Par une après-midi ensoleillée, j’étais partie me promener sans but particulier. J’ai marché dans les rues de la ville, sentant la chaleur du soleil sur ma peau. Je me souviens que cette journée me semblait légère. De son poids léger, elle me murmurait : « Tout est possible. Tu vas y arriver. Tu as raison de t’accrocher à tes rêves ». Cette légèreté me transportait, me transperçait au plus profond de mon être et devenait mienne au fur et à mesure de mes pas. Je la ressens encore aujourd’hui, malgré sa fugacité. Alors, je ferme mes yeux et j’essaie de me rappeler cette promenade. Malheureusement, mes souvenirs visuels semblent effacés de ma mémoire. Ils ont disparu, à moins qu’ils ne soient enfermés dans une pièce noire de mon cerveau dont j’ai perdu la clé. L’un des rares fragments qui me revient est la présence d’arbres, d’arbres en fleurs. Je sens l’ombre des feuilles qui me chatouillait le visage de leur fraîcheur. Une chaude sérénité m’envahissait faisant éclore une musique intérieure qui rythmait ma démarche. Chaque pas correspondait à une note. Une mélodie agréable se formait dans mon esprit. Hélas, je ne pourrais la rechanter aujourd’hui. Accompagnée de ce doux murmure, je continuais à avancer. J’avais envie que cet instant fugace dure indéfiniment. Je souhaitais que cet état de bien être ne me quitte jamais.

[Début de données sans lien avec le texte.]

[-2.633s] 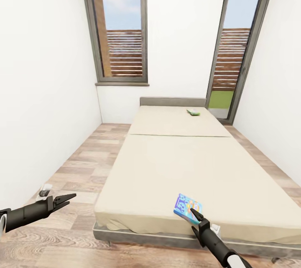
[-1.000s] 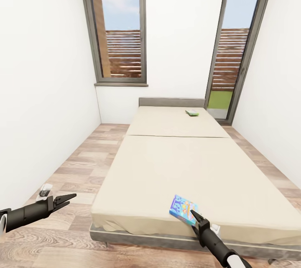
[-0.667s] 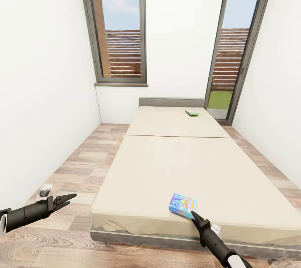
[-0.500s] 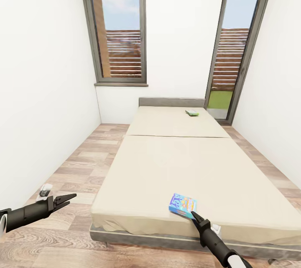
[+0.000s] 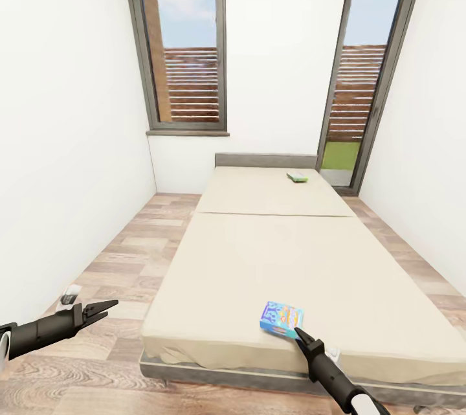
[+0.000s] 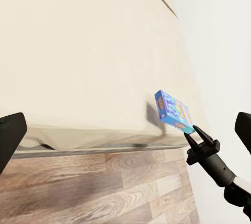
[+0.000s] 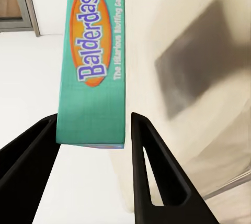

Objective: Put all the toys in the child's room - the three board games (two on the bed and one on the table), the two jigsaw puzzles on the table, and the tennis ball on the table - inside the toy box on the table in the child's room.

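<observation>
At lower left the left gripper hangs over the wood floor, jaws slightly apart. Lower centre-right, the right gripper has its jaws clamped on the blue board game, lifted above the bed. Upper centre-right, a white-and-green board game lies near the headboard.

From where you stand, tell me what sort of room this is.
Most likely a bedroom: a low wide bed with a beige sheet fills the middle, tall dark-framed windows line the far wall, and two game boxes, a blue one and a green one, lie on the bed.
</observation>
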`<state>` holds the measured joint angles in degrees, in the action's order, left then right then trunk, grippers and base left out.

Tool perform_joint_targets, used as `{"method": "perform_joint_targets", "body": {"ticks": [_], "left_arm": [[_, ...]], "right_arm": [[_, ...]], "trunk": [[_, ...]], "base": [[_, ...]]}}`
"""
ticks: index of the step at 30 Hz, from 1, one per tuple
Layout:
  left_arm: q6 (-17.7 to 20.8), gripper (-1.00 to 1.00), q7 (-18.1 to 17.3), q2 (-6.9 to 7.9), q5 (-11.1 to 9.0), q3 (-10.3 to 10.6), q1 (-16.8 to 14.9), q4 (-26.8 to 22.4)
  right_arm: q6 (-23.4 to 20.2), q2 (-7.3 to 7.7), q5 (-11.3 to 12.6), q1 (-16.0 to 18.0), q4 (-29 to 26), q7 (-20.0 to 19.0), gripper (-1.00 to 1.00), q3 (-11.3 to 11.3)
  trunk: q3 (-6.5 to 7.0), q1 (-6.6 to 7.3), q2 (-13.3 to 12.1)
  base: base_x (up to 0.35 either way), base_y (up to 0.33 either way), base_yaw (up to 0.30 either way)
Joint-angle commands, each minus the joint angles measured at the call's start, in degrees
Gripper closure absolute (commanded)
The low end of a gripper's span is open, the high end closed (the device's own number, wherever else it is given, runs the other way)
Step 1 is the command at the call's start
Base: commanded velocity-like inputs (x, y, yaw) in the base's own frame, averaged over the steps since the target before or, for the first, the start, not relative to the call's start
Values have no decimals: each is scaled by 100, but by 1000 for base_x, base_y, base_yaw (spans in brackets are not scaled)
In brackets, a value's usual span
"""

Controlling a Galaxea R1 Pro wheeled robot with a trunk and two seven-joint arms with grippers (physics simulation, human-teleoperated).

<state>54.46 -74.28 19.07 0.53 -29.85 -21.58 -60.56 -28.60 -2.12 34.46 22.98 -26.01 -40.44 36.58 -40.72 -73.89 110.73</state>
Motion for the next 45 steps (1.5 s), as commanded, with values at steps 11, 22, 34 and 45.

Je voulais l’enfermer au plus profond de mon âme, pour que cette paix intérieure reste toujours en moi.

Depuis cette promenade, un simple rayon de soleil suffit pour faire réapparaître cet état de plénitude, en réchauffant mon corps engourdi par le froid de la pluie.

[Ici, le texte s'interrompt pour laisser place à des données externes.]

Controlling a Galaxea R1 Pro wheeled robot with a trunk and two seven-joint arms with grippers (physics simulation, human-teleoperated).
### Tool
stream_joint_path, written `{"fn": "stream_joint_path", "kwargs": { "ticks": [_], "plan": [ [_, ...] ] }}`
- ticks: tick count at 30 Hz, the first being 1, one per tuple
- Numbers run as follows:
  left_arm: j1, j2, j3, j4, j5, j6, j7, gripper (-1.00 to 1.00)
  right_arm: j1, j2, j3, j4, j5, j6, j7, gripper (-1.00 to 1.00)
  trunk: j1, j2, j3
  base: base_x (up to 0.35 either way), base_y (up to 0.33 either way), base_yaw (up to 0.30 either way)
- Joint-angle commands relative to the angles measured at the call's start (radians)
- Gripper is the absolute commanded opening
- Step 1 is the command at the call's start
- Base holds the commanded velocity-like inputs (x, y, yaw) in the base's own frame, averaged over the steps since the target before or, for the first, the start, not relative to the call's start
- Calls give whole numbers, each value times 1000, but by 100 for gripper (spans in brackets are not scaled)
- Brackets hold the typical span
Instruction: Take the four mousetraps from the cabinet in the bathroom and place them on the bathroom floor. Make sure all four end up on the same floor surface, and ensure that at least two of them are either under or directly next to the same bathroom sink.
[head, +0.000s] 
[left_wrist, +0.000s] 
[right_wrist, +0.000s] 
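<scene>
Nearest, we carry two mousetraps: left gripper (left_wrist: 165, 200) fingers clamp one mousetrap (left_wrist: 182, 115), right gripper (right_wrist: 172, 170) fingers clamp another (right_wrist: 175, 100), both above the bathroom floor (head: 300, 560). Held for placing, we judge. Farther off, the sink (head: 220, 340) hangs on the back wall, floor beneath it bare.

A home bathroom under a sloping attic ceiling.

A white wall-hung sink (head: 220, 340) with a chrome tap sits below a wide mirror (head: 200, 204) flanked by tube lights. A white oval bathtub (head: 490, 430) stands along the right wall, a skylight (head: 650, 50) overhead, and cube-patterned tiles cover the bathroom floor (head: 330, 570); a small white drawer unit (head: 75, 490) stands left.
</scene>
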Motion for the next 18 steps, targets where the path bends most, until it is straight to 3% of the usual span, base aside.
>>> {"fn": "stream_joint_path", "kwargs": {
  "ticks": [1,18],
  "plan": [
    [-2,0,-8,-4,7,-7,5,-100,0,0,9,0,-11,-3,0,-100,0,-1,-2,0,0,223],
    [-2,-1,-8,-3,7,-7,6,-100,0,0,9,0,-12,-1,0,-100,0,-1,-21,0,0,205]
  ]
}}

Le chant des oiseaux réveille cette mélodie indicible qui envoûtait mon esprit. Un air léger, qui ensorcelle, en dévoilant la beauté de ce monde. Le bruissement du vent au travers des feuilles apportait une harmonie nouvelle. La musique évoluait au fil du décor.

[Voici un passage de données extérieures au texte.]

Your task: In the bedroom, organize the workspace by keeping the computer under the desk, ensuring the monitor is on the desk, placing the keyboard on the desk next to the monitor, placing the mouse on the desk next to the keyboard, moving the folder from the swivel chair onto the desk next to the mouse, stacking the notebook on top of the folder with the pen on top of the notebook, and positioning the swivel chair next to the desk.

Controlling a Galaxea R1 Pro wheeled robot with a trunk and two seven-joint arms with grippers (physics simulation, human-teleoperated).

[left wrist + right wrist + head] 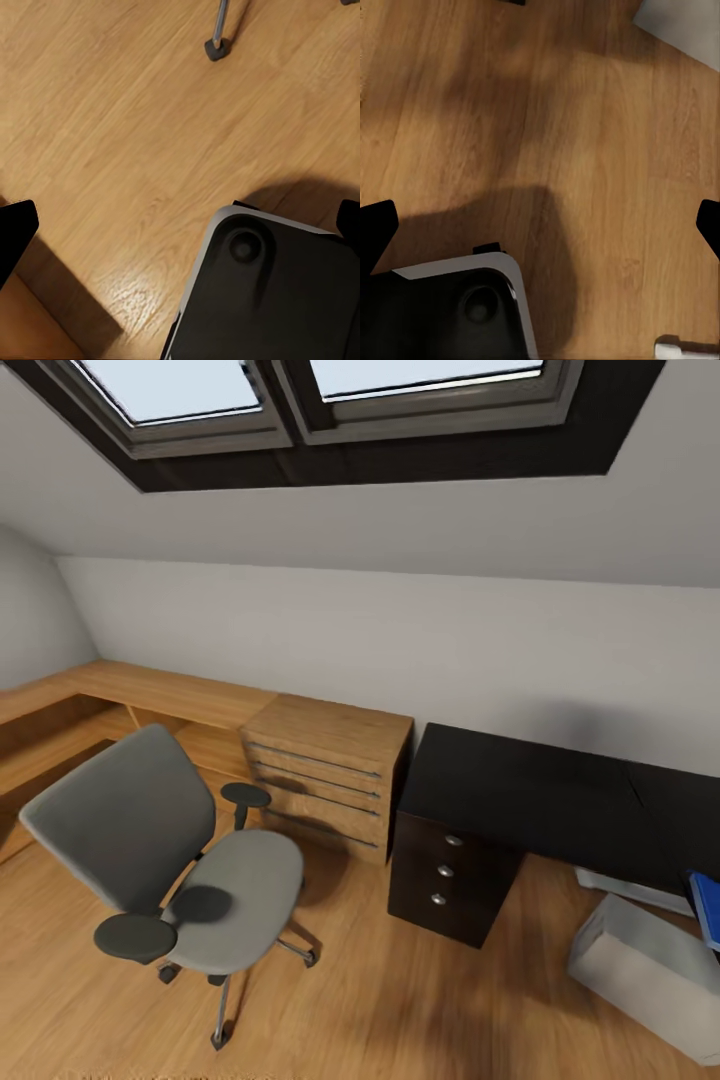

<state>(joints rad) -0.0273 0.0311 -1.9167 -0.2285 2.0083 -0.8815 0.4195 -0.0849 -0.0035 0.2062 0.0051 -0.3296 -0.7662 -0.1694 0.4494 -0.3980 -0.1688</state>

Cette mélodie, aujourd’hui, me semble aussi abstraite que le cadre de la promenade. Seules les sensations, de cette après-midi-là, sont restées bien vivantes, ancrées dans ma mémoire et réveillées par le moindre stimulus.
Pourvu que ce mécanisme intérieur m’accompagne encore longtemps, permettant à la plus petite des éclaircies de chasser les soucis en un tour de main.